When he walked onto the grinder that morning, we could tell we were in the presence of a major man. As I mentioned, it was pitch dark and he was wearing sunglasses, wraparound, shiny black. It seemed he never took them off, night or day. Actually, one time I did catch him without them, and as soon as he saw me, he reached into his pocket and immediately put ’em on again.
I think it was because he never wanted us to see the expression in his eyes. Beneath that stern, relentless exterior, he was a superintelligent man — and he could not have failed to be amused at the daily Attila the Hun act he put on for us. But he never wanted us to see the amusement in his eyes, and that was why he never showed them.
On this dark, slightly misty morning he stood with his arms folded and gazed at the training pool. Then he turned back to us and stared hard.
We had no idea what to expect. And Instructor Reno said without expression, “Drop.”
“Drop!” we roared back. And we all struggled down to the concrete and assumed a position for push-ups, arms extended, bodies outstretched, rigid.

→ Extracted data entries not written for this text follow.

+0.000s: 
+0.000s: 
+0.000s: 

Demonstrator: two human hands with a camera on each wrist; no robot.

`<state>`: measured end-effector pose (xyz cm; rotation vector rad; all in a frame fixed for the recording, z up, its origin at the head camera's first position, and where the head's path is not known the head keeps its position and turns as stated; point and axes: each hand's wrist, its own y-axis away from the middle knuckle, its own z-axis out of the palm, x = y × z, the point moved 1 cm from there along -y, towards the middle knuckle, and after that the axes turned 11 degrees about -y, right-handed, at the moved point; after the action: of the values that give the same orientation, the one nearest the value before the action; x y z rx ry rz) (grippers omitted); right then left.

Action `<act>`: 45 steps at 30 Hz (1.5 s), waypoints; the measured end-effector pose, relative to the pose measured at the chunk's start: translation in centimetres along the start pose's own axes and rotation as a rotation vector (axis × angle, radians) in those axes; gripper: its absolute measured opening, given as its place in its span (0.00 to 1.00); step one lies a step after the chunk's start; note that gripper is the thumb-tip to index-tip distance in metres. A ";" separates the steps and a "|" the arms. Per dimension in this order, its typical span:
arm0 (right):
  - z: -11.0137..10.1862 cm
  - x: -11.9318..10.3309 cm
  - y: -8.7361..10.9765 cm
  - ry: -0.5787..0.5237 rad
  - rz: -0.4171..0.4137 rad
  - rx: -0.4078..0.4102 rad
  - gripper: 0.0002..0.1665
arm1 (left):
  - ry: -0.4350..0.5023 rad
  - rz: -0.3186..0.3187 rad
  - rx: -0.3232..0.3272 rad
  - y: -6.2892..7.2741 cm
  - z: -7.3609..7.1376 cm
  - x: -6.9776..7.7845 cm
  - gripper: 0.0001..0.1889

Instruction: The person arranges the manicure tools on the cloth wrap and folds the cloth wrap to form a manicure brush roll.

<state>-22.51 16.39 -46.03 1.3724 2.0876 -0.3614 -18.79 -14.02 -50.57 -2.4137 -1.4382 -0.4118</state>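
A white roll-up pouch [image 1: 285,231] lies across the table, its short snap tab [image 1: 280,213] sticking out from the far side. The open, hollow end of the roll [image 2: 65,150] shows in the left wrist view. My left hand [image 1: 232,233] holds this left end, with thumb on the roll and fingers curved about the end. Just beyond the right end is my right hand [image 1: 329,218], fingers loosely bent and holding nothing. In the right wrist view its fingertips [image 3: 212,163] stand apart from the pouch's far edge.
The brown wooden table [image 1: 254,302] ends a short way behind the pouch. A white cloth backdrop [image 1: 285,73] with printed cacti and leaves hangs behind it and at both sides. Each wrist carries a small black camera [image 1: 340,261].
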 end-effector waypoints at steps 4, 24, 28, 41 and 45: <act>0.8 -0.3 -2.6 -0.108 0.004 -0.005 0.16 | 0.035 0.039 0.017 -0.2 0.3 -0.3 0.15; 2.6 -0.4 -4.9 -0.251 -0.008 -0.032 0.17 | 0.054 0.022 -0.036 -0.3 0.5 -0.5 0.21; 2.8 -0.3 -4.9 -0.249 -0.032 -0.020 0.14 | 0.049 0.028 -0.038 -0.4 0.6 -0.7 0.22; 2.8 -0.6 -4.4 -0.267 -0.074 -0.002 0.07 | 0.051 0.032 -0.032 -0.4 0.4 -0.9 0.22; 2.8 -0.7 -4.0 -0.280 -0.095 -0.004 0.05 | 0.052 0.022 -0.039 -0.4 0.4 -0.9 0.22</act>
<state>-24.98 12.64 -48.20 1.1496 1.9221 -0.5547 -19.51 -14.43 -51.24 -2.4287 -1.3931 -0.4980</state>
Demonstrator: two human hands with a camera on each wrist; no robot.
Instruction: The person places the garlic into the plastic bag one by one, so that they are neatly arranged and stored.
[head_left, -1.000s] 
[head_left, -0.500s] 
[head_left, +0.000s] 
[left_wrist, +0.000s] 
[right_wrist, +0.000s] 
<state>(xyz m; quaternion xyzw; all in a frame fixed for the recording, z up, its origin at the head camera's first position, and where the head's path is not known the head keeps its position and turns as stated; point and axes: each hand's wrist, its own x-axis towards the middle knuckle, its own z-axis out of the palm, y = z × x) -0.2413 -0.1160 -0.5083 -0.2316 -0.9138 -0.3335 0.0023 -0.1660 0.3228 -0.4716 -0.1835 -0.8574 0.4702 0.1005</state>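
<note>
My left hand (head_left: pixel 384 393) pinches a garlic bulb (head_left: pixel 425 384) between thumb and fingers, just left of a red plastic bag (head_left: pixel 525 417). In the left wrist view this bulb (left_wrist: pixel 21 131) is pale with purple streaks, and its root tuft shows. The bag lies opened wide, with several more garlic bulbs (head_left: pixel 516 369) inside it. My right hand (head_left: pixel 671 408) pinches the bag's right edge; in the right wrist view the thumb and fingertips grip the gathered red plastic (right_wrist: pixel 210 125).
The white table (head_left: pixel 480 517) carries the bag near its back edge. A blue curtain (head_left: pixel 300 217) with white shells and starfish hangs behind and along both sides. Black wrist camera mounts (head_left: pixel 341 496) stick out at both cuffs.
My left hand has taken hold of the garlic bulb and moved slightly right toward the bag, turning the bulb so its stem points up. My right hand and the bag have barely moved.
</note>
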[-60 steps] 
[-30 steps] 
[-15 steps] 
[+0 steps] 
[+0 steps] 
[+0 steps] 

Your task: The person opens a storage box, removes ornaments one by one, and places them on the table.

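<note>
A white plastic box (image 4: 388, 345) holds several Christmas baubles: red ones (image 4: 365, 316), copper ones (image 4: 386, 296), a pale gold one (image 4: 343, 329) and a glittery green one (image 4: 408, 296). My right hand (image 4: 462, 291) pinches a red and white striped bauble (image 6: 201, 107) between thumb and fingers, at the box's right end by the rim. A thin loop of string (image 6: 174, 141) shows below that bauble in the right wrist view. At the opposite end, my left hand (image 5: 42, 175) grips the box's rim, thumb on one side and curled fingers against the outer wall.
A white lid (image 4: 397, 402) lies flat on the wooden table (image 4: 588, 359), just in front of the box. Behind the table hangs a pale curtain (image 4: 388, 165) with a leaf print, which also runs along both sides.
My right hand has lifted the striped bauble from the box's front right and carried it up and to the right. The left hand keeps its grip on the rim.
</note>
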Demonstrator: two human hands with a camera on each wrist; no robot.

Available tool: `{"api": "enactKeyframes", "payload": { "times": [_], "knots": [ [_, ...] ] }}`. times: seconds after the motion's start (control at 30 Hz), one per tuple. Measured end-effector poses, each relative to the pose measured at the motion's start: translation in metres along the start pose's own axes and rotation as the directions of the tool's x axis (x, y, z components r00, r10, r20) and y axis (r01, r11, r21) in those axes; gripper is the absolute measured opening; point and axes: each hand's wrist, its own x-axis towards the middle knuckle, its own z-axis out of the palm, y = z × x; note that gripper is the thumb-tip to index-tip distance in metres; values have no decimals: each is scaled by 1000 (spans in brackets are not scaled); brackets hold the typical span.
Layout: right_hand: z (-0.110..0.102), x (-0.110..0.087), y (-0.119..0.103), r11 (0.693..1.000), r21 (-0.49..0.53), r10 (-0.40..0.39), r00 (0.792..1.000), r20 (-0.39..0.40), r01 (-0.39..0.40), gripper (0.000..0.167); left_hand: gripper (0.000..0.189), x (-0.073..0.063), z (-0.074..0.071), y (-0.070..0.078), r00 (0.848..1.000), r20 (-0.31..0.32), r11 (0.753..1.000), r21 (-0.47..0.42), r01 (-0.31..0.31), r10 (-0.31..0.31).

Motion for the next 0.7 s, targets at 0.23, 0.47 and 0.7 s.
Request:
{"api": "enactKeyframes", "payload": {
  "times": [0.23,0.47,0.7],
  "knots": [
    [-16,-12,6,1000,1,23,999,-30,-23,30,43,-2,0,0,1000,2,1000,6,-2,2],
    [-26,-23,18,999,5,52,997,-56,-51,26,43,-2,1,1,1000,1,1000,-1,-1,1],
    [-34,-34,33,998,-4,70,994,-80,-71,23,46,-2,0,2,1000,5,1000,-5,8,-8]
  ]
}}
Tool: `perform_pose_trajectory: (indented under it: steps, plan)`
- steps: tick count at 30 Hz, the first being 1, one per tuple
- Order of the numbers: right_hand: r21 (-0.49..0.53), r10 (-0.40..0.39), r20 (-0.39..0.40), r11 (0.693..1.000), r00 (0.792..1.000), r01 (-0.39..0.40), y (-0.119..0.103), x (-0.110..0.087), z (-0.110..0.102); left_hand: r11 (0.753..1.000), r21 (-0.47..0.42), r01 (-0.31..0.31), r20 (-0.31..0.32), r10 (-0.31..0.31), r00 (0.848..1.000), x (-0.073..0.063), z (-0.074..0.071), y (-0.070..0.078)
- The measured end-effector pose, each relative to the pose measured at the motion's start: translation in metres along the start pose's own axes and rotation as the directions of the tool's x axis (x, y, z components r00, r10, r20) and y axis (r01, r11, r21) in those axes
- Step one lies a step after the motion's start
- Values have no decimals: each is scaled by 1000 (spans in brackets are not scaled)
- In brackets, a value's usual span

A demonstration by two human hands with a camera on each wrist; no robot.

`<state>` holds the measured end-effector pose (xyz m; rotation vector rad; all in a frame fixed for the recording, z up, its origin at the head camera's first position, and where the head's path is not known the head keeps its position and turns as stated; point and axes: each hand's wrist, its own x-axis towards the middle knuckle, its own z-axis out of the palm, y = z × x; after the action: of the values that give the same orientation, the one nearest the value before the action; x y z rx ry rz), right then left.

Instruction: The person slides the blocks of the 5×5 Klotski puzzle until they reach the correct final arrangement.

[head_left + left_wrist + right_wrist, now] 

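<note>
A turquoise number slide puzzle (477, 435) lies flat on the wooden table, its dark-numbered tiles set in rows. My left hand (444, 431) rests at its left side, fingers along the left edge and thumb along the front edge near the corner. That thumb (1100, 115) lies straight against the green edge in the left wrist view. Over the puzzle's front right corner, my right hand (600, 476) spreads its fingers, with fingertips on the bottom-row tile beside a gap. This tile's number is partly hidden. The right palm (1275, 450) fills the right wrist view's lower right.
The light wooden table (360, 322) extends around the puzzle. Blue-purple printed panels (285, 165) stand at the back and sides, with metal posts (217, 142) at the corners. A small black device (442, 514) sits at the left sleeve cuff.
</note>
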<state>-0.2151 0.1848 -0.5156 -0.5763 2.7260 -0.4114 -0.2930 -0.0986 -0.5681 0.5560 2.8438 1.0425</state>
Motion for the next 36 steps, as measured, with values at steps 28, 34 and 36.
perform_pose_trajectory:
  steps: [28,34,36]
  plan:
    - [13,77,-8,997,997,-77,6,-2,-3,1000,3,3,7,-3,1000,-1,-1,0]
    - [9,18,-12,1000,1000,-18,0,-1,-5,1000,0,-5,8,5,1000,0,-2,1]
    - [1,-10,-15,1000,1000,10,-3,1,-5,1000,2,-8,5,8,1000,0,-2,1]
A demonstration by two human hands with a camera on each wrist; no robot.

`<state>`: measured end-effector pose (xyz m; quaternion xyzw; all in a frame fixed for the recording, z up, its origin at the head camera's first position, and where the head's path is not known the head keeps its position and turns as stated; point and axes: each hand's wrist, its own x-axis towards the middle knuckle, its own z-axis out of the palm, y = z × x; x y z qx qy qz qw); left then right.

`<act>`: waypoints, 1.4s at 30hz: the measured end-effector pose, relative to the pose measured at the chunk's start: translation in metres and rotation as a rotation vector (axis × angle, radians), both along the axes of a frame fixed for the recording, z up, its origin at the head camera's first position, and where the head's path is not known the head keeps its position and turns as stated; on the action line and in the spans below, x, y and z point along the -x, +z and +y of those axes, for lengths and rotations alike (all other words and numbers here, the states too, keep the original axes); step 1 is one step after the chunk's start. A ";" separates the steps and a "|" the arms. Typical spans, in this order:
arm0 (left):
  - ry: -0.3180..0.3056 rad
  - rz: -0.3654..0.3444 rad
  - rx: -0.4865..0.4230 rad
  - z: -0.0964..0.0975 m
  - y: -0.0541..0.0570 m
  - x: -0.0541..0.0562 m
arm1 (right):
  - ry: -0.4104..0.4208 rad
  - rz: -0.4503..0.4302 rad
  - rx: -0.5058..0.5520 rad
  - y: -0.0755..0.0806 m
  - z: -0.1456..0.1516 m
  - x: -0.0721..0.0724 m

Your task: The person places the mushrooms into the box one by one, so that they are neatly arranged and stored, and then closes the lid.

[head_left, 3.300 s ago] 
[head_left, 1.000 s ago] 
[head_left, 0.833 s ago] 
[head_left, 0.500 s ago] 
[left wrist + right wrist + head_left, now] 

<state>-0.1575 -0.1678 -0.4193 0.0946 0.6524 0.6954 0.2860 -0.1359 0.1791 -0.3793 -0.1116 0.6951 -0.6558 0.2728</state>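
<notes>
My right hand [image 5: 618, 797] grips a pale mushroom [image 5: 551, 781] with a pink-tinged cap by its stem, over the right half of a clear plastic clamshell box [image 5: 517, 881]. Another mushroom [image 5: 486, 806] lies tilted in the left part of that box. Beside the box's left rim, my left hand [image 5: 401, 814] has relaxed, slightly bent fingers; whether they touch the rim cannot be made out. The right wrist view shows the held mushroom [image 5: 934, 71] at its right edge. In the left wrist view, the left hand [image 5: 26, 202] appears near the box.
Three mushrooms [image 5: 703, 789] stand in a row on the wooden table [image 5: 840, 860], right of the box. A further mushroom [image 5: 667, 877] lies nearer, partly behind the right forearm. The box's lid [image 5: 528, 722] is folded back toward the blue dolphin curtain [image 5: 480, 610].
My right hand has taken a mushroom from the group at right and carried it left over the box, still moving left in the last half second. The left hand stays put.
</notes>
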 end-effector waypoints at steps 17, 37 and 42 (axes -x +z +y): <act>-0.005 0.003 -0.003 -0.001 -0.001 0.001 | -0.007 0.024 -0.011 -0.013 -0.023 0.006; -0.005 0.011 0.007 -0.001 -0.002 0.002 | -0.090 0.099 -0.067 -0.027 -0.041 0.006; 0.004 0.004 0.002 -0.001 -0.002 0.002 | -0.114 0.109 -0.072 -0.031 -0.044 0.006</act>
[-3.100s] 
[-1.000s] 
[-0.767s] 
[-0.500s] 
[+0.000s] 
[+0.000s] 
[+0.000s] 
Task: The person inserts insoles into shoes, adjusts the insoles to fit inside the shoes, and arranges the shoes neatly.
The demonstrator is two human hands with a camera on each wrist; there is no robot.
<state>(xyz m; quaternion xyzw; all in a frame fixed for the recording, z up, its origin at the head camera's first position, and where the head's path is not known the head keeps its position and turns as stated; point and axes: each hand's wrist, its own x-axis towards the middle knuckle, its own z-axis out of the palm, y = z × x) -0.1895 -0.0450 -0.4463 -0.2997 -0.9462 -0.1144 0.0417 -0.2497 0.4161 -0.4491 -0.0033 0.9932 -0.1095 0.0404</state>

“Push ’em out,” said Reno.
“Push-ups,” snapped the class leader.
“Push-ups,” we responded.
“Down.”
“One.”
“Down.”
“Two.”
We counted out every one of the twenty push-ups in the set then returned to the rest position, arms outstretched. The class leader called out, “Instructor Ree-no.”
“Hooyah, Instructor Ree-no,” we roared.
He ignored us. Then said quietly, “Push ’em out.” As he did twice more, at which point he left us with muscles on fire in the straight-arm, outstretched rest position. He actually left us there for almost five minutes, and everyone’s arms were throbbing. Eighty push-ups and now this new kind of agony, which ended only when he said, very slowly, very quietly, “Recover.”
We all yelled, “Feet!” in response, and somehow we stood up without falling over. Then David Ismay called out the wrong number of men present. Not his fault. Someone had simply vanished. Reno was onto young Dave in a flash. I don’t quite remember what he said, but his phrase contained the loud pronunciation of the word wrong.
And he ordered Lieutenant Ismay and our leading petty officer student, “Drop, and push ’em out.” I remember that first day like it happened this week. We sat and watched Dave complete his push-ups. And when they’d done it, damn near exhausted, they called out, “Hooyah, Instructor Reno!”